In making the invitation, it said “we’re confirming our approach to the sole purpose test for fractional property investment products, such as the DomaCom Fund that was the subject of the full Federal Court decision in Aussiegolfa Pty Ltd (Trustee) v Commissioner of Taxation.

“We welcome others offering similar fractional investment products … to talk with us to explore a similar approach. This supports our continued commitment to provide practical and administrative certainty to SMSF trustees,” it stated.

In referencing the Aussiegolfa case and DomaCom Fund, it highlighted that in its decision impact statement released after the court decision it indicated SMSF trustees could potentially breach the sole purpose test by investing in a sub-fund of the DomaCom Fund where the SMSF was maintained for the collateral purpose of providing accommodation to a related party.

To prevent this, the ATO provided sole purpose guidance to DomaCom on 30 October that requires the latter to provide a ‘sole purpose test declaration’ to SMSF trustee investors under which trustees will not engage in behaviour that would lead the ATO to believe they are in contravention of the sole purpose test.
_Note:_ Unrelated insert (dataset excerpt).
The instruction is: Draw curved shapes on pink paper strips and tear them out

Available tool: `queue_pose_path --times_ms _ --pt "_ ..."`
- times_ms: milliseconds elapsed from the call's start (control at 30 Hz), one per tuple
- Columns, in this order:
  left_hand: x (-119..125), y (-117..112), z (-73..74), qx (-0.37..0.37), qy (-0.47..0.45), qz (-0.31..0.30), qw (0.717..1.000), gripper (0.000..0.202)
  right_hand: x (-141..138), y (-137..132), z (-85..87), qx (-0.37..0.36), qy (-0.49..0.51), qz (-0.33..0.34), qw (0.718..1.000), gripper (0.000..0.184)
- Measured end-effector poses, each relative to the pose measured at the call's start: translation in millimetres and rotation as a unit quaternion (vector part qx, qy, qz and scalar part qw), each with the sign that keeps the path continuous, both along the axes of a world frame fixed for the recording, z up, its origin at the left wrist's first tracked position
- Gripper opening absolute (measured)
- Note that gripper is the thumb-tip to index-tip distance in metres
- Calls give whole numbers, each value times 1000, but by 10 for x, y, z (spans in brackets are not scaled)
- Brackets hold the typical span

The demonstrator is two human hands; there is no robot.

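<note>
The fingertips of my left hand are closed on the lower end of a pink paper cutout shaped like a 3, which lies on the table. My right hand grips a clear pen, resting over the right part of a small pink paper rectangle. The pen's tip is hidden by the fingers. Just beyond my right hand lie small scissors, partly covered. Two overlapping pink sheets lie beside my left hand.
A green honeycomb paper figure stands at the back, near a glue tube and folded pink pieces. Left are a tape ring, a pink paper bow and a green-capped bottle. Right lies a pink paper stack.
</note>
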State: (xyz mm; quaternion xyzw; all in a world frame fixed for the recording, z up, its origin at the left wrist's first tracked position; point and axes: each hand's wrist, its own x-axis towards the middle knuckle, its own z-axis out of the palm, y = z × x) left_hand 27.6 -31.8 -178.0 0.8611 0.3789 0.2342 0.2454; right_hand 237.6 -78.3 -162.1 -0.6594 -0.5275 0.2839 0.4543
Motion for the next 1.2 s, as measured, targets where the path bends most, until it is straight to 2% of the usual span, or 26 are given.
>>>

The ATO noted: “We will not apply compliance resources to scrutinise the sole purpose test where a trustee investing in DomaCom’s fund signs this declaration and there is no evidence that their actions contradict it.”

The regulator would, if required, use its resources to check whether a fund contravened other provisions of the Superannuation Industry (Supervision) Act or contravened the sole purpose test through other unrelated conduct.

It added it would update its guidance on its website to provide more detail on its compliance approach and the ‘sole purpose test declaration’ DomaCom had introduced.

Additionally, any specific inquiries around fractional property investment and the sole purpose test should be directed to the ATO via its SMSF-specific advice channel, which deals with how superannuation law applies to a particular transaction or arrangement for an SMSF.